Work required >>
Copy out each line from the material where the word "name" is found.

Records supplied >>

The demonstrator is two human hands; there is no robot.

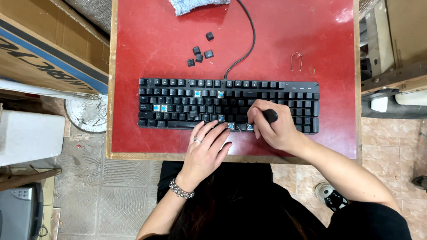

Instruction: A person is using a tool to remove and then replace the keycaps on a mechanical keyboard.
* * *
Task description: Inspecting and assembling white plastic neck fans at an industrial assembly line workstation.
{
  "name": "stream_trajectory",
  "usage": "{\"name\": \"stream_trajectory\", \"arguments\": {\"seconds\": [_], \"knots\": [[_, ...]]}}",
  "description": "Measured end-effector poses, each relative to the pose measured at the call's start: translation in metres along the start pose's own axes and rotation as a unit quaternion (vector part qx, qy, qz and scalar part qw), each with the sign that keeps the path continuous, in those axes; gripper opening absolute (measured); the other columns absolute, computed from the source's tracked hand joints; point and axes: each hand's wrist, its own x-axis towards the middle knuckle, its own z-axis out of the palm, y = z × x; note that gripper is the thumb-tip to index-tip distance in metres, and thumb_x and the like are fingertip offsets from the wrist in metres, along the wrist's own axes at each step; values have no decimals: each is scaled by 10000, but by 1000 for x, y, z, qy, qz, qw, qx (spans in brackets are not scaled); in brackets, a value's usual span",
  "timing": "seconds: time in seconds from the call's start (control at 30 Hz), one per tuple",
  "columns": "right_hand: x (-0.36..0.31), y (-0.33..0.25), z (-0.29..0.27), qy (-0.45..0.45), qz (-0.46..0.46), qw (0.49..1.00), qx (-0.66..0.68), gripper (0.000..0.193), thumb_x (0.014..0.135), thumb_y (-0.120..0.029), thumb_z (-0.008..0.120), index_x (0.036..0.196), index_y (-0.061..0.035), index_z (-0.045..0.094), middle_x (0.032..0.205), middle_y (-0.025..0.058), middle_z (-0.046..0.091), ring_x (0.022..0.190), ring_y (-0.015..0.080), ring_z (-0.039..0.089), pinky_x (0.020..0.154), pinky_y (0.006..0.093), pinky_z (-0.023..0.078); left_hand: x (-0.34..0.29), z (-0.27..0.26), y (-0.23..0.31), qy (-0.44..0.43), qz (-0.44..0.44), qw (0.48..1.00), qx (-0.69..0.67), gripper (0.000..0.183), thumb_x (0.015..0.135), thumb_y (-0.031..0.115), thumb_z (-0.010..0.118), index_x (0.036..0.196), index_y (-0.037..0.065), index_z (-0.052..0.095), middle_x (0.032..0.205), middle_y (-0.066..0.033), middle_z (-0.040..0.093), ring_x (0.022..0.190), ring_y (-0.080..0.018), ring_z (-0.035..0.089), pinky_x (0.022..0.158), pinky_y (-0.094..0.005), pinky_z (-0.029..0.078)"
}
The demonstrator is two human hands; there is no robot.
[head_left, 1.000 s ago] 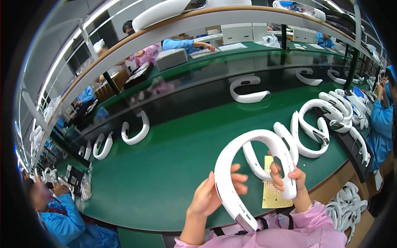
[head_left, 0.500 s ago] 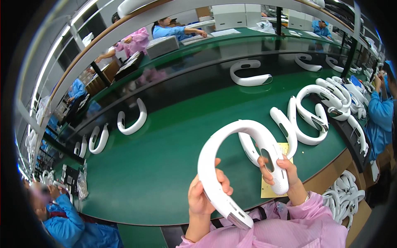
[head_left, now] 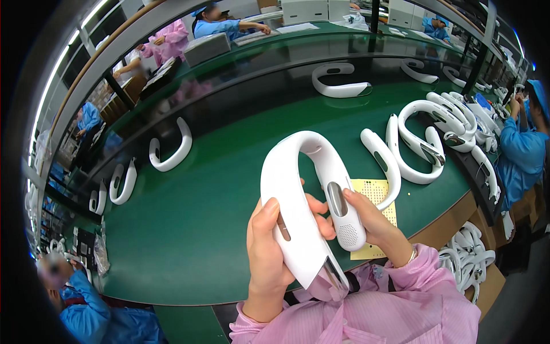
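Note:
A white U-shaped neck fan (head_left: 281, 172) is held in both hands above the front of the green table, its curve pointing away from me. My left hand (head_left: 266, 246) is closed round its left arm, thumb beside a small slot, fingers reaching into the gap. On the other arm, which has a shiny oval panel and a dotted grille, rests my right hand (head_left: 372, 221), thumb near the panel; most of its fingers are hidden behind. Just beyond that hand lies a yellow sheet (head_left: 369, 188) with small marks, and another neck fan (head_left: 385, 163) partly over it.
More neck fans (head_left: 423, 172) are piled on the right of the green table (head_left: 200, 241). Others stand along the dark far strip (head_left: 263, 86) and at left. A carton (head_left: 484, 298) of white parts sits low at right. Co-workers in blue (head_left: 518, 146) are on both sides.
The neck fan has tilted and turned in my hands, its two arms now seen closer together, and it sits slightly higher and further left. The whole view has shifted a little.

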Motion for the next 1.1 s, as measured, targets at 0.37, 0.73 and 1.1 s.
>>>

Solution >>
  "name": "stream_trajectory",
  "usage": "{\"name\": \"stream_trajectory\", \"arguments\": {\"seconds\": [_], \"knots\": [[_, ...]]}}",

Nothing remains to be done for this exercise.